Hi, Yuri,
Can you provide the shapes of val_x and val_y via val_x.shape and val_y.shape?
Scikit-learn expects "X" to have the shape (n_samples, n_samples), and "y"
should have the shape (n_samples,).
For example, if your training dataset only consists of 1 column, it can be
easily lead to problems. E.g., instead of
array([[1, 2, 3, 4]])
>>> X = np.array([1,2,3,4])
>>> X.shape
(4,)
you can transform the array as follows:
>>> X.reshape(-1, 1)
array([[1],
[2],
[3],
[4]])
Best,
Sebastian
> On May 11, 2015, at 9:30 AM, Yury Zhauniarovich <[email protected]>
> wrote:
>
> Dear all,
>
> I am quite new to sklearn and I do not know precisely but it seems that I
> found a potential issue in CalibratedClassifierCV. I run result calibration
> on SVC and get the following error:
> Traceback (most recent call last):
> File "svc_test_with_calibration.py", line 99, in <module>
> cal_clf = CalibratedClassifierCV(clf, method='sigmoid', cv='prefit')

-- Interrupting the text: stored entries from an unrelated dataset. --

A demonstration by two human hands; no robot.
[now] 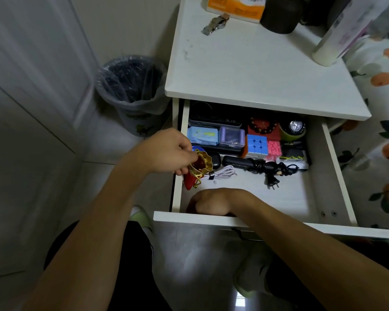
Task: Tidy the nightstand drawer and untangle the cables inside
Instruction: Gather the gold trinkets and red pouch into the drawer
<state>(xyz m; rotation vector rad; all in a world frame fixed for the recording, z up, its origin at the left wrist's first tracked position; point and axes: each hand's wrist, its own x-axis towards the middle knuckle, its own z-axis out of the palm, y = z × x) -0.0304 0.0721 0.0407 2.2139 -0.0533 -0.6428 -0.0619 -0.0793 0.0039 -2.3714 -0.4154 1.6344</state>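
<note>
The white nightstand drawer [340,169] is pulled open. My left hand [167,151] pinches a red drawstring pouch with gold trim [199,169] and holds it just above the drawer's left side. A coiled white cable [225,172] lies on the drawer floor beside the pouch. To its right is a bundled black cable [270,169] with a two-pin plug. My right hand [213,203] reaches into the front left corner, fingers curled down behind the drawer front. Something dark red shows at its left edge; I cannot tell whether the hand grips it.
The drawer's back holds a blue-faced puzzle cube [257,144], a pink block, a clear purple box, a blue packet, bead bracelets and a watch. A lined waste bin [133,90] stands left of the nightstand. The nightstand top [245,68] carries a tissue box, a clip and bottles.
</note>
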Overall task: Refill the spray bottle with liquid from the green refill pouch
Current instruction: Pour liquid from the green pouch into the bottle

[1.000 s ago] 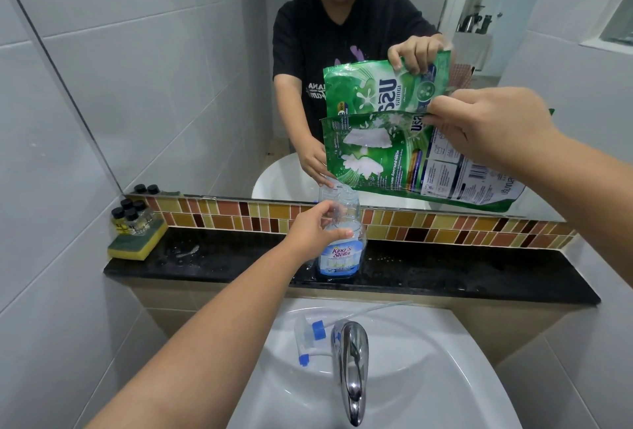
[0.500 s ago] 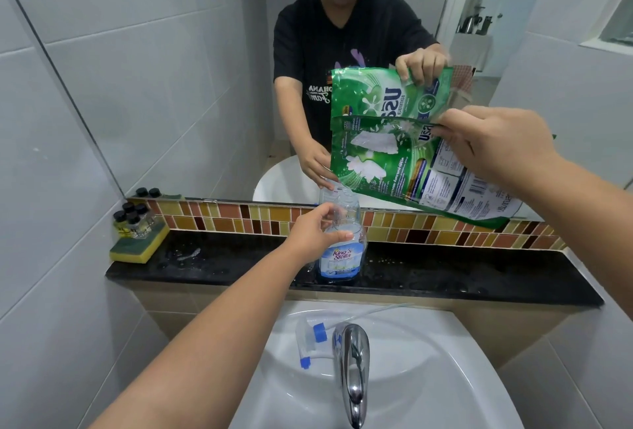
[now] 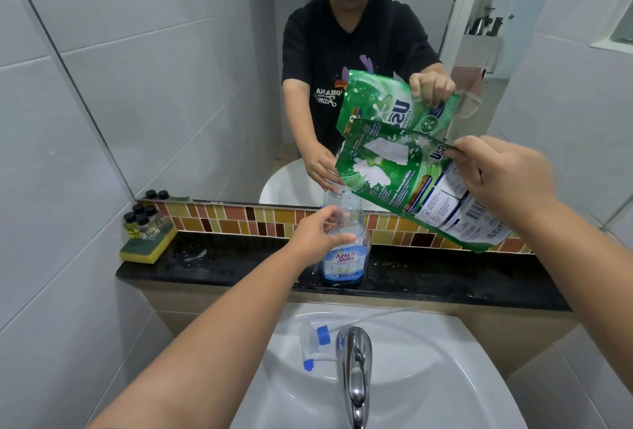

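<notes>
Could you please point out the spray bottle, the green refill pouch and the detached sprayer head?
spray bottle (image 3: 344, 261): head view, on its label.
green refill pouch (image 3: 387, 172): head view, on its printed face.
sprayer head (image 3: 312, 346): head view, on its white body.

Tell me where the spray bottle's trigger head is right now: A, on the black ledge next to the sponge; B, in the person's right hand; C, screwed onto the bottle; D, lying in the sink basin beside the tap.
D: the trigger head with its blue parts lies in the white sink basin just left of the tap, while the spray bottle stands open-necked on the black ledge.
</notes>
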Tool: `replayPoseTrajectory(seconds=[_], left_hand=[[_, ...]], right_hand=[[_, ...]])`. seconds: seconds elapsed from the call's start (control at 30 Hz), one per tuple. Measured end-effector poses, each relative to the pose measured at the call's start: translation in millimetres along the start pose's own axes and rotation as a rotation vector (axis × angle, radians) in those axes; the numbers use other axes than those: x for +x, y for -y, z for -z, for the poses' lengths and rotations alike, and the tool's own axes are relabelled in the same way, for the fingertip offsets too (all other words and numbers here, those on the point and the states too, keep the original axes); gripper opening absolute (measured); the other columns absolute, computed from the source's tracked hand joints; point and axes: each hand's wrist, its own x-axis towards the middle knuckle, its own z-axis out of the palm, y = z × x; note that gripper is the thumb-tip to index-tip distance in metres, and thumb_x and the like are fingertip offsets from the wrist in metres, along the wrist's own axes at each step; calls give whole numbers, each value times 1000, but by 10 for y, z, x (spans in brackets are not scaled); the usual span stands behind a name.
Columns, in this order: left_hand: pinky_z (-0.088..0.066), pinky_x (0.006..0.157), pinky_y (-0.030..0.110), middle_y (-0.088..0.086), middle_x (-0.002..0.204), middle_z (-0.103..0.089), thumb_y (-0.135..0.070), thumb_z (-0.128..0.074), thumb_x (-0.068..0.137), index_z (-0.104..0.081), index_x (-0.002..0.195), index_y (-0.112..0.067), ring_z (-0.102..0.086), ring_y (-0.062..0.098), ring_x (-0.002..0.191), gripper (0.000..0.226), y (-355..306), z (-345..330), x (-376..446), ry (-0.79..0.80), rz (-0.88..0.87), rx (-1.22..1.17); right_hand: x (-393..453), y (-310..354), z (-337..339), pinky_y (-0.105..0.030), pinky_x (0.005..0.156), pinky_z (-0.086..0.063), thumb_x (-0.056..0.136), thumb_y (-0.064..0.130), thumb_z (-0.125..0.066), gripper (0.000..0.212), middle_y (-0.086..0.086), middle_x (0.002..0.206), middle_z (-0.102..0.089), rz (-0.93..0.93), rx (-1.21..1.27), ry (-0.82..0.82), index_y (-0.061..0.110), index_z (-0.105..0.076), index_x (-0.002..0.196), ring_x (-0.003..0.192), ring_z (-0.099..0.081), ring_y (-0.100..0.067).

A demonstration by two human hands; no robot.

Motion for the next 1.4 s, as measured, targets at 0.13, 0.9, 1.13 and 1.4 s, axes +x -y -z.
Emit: replayPoseTrajectory(seconds=[0.13,0.9,1.13,1.4], left_hand=[[-56,94,50,-6,119,-66,-29,-84,79,-62,103,-39,-62,18,114,34,-4,1,-8,0,-2,9],[-55,97,47,-6,119,-66,-30,-82,81,-59,107,-39,-62,18,114,36,-12,22,-9,7,-10,22],[-55,96,44,-9,118,-64,-29,-81,82,-59,113,-34,-60,18,115,39,-22,33,-21,16,-16,20],[-57,93,41,-12,115,-64,-30,-82,82,-60,105,-40,-61,15,111,34,-35,62,-36,19,-19,22]], right_hand=[[-104,1,-60,-29,40,-40,101,32,-47,32,-6,66,-64,-39,20,-26,11,-68,89,53,-58,-30],[-422,100,-169,-29,43,-41,98,34,-45,29,-6,62,-61,-294,119,26,15,-64,88,52,-54,-29],[-509,176,-148,-31,45,-42,96,27,-54,18,-7,62,-61,-391,165,58,13,-62,88,53,-54,-31],[-615,195,-166,-25,43,-37,95,27,-54,11,5,57,-50,-460,219,55,20,-60,89,48,-46,-23]])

> File "/usr/local/lib/python2.7/dist-packages/sklearn/calibration.py", line
> 137, in fit
> calibrated_classifier.fit(X, y)
> File "/usr/local/lib/python2.7/dist-packages/sklearn/calibration.py", line
> 309, in fit
> calibrator.fit(this_df, Y[:, k], sample_weight)
> IndexError: index 9 is out of bounds for axis 1 with size 9
>
> Here is the code that I use:
> #parameters
> params = {
> 'kernel': 'rbf',
> 'C': 1.0,
> 'shrinking': False,
> 'degree': 3,
> 'probability' : True,
> 'gamma' : 0.0,
> 'coef0' : 0.0,
> 'cache_size' : 300,
> 'class_weight' : None,
> 'max_iter' : -1,
> 'random_state' : 123,
> 'penalty' : 'l2',
> 'dual' : False,
> }
>
> print "SVC..."
> pretty_print(params)
>
> print "Training uncalibrated..."
> clf = SVC(**params)
> clf.fit(train_x, train_y)
> uncal_clf_probs = clf.predict_proba(test_x)
>
> print "Calibrating..."
> cal_clf = CalibratedClassifierCV(clf, method='sigmoid', cv='prefit')

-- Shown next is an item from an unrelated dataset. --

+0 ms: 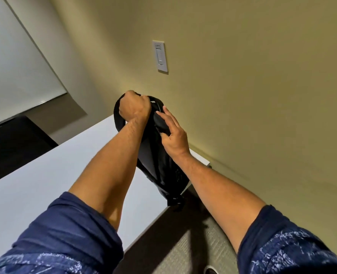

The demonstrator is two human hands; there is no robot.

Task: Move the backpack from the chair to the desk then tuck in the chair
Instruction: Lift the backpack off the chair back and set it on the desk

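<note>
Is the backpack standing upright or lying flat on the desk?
Roughly upright: the backpack stands on the desk near its corner, left hand gripping its top, right hand on its side.

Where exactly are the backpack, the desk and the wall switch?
backpack (159,165): head view, black side panel.
desk (45,184): head view, bare white top.
wall switch (160,56): head view, white plate.
</note>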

> cal_clf.fit(val_x, val_y)
> cal_clf_probs = cal_clf.predict_proba(test_x)
>
> ll_uncal = log_loss(test_y, uncal_clf_probs)
> ll_cal = log_loss(test_y, cal_clf_probs)
>
> The error happens in line: cal_clf.fit(val_x, val_y) However, if I run
> similar code on ExtraTreesClassifier everything works as expected. Could
> someone tell me if it is a bug s.t. I can report this issue on github? Or am
> I doing something wrong?
>
> Best Regards,
> Yury Zhauniarovich
> ------------------------------------------------------------------------------
> One dashboard for servers and applications across Physical-Virtual-Cloud
> Widest out-of-the-box monitoring support with 50+ applications
> Performance metrics, stats and reports that give you Actionable Insights
> Deep dive visibility with transaction tracing using APM Insight.
> http://ad.doubleclick.net/ddm/clk/290420510;117567292;y_______________________________________________
> Scikit-learn-general mailing list
> [email protected]
> https://lists.sourceforge.net/lists/listinfo/scikit-learn-general
------------------------------------------------------------------------------
One dashboard for servers and applications across Physical-Virtual-Cloud
Widest out-of-the-box monitoring support with 50+ applications
Performance metrics, stats and reports that give you Actionable Insights
Deep dive visibility with transaction tracing using APM Insight.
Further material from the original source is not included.